# `wp-connector-api` Developer Guide
This guide mirrors the current `wp-connector-api` implementation. It aggregates the configuration adapters, Sink/Source runtime traits, error model, and practical advice so you can build or debug connectors quickly.
## 1. Configuration-Time Interfaces
- **ParamMap**: unified parameter container (`BTreeMap<String, serde_json::Value>`). Use the helpers in `config::param` (`parammap_from_toml_table/map`) to flatten TOML tables and keep keys sorted for stable diffs.
- **ConnectorKindAdapter**: maps human-friendly inputs (such as `conn_url`) into a ParamMap. Implementors must provide:
- `kind(&self) -> &'static str`: unique identifier.
- `defaults(&self) -> ParamMap`: connector-specific defaults; returning `ParamMap::new()` means "no defaults".
- `url_to_params(&self, url: &str) -> anyhow::Result<ParamMap>`: parse the URL; return an error when encountering unsupported formats.
### 1.1 Connector Definition API
**ConnectorScope**: an enum representing the connector's scope:
- `Source` (default): data source connector.
- `Sink`: data sink connector.
**ConnectorDef**: connector metadata struct with the following fields:
- `id: String`: unique connector identifier.
- `kind: String`: connector type (serialized as `type`).
- `scope: ConnectorScope`: runtime-only field, not serialized.
- `allow_override: Vec<String>`: list of parameter keys that can be overridden.
- `default_params: ParamMap`: default parameters (serialized as `params`).
- `origin: Option<String>`: origin identifier, runtime-only field, not serialized.
`ConnectorDef` provides a builder method:
- `with_scope(scope: ConnectorScope) -> Self`: set the scope and return self.

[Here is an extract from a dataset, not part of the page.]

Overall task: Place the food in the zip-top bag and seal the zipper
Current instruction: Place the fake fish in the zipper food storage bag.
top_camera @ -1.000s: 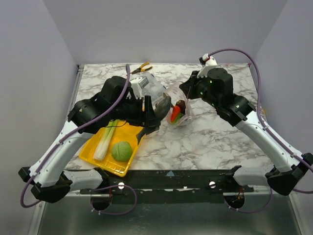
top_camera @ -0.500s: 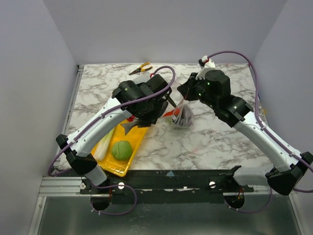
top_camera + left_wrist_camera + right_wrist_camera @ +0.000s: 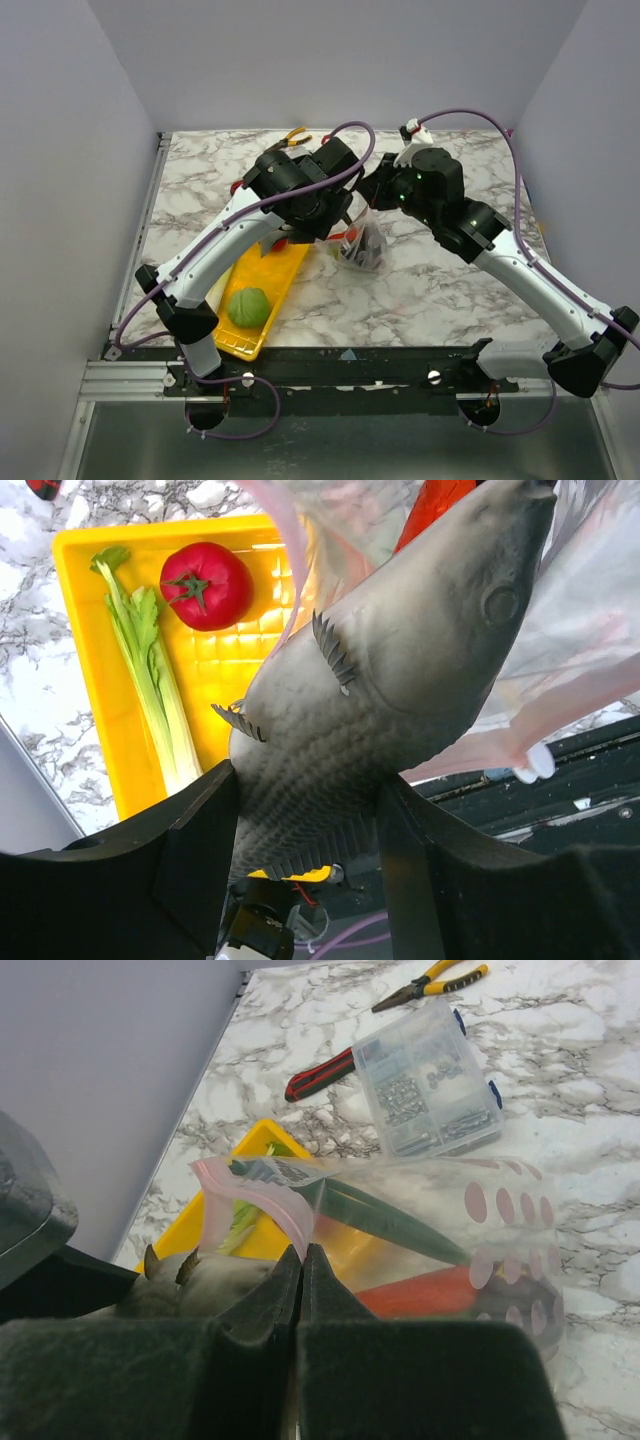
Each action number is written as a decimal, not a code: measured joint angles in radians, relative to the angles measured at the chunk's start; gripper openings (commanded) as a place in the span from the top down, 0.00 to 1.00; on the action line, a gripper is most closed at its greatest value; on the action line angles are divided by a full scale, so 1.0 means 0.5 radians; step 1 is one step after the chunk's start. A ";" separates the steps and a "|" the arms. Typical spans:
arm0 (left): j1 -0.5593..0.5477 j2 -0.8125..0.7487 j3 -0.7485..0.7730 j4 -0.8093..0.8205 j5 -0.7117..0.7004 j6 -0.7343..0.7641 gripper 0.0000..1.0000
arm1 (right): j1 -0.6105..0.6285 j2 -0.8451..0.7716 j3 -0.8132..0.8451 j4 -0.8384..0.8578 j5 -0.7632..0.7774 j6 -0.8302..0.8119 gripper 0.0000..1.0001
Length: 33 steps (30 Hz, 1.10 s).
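Counter [image 3: 430,290], seen from above: the left arm [image 3: 230,235] reaches across to the zip-top bag [image 3: 362,248], which stands just right of the far end of the yellow tray [image 3: 270,268]. The right arm [image 3: 510,255] meets the bag's top from the other side. Dark contents sit low in the bag. The cabbage [image 3: 247,306] lies at the tray's near end.

Left wrist view: the left gripper [image 3: 305,810] is about half open, both fingers clamped on the flanks of a grey toy fish [image 3: 400,700]. The fish's head is pressed up against the bag's clear film (cannot tell whether it is past the mouth). The pink zipper [image 3: 290,570] curves along the fish's back. Below, the tomato [image 3: 207,585] and the leek [image 3: 150,690] lie side by side on the tray, apart.

Right wrist view: the right gripper [image 3: 302,1260] is fully closed, pinching the bag's rim just beside the zipper and holding the mouth up. Inside the bag are a long dark green piece, an orange-red piece and a dark one low at the right. Beyond lie the clear box [image 3: 425,1080] and, just left of it, the red-handled pliers [image 3: 320,1075].
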 measured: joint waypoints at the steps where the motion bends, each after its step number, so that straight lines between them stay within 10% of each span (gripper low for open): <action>1: -0.001 0.027 0.030 0.002 -0.005 0.008 0.83 | 0.003 0.002 -0.002 0.004 0.000 0.007 0.99; 16: -0.002 0.096 0.141 0.034 -0.082 0.083 0.02 | 0.025 0.035 -0.020 0.054 -0.015 0.064 0.99; 25: 0.018 -0.289 -0.211 0.391 0.053 0.105 0.04 | 0.032 0.035 -0.035 0.054 -0.022 0.066 0.99; 33: 0.179 -0.938 -0.875 0.734 0.385 0.082 0.44 | 0.032 0.035 -0.049 0.056 -0.030 0.066 0.99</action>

**SourceDefProvider** trait: interface for Source connector definition and validation.
- `source_def(&self) -> ConnectorDef`: returns the Source connector definition (required).
- `validate_source(&self, def: &ConnectorDef) -> Result<(), String>`: validate a Source definition; defaults to `Ok(())`.
**SinkDefProvider** trait: interface for Sink connector definition and validation.
- `sink_def(&self) -> ConnectorDef`: returns the Sink connector definition (required).
- `validate_sink(&self, def: &ConnectorDef) -> Result<(), String>`: validate a Sink definition; defaults to `Ok(())`.
> Connectors can implement one or both traits as needed. For example, a pure Source connector only needs to implement `SourceDefProvider`, while a pure Sink connector only needs `SinkDefProvider`.
## 2. Sink Runtime Interfaces
### 2.1 Core Traits
- `AsyncCtrl` – runtime control.
- `stop(&mut self)`: idempotent shutdown; stop all tasks and release resources.
- `reconnect(&mut self)`: rebuild connections or reset state without changing external semantics.
- `AsyncRecordSink` – structured records.
- `sink_record(&mut self, &DataRecord)`: single record.
- `sink_records(&mut self, Vec<Arc<DataRecord>>)`: batch write while preserving order.
- `AsyncRawDataSink` – raw text/bytes.
- `sink_str` / `sink_bytes`: single payload.
- `sink_str_batch` / `sink_bytes_batch`: batch payloads.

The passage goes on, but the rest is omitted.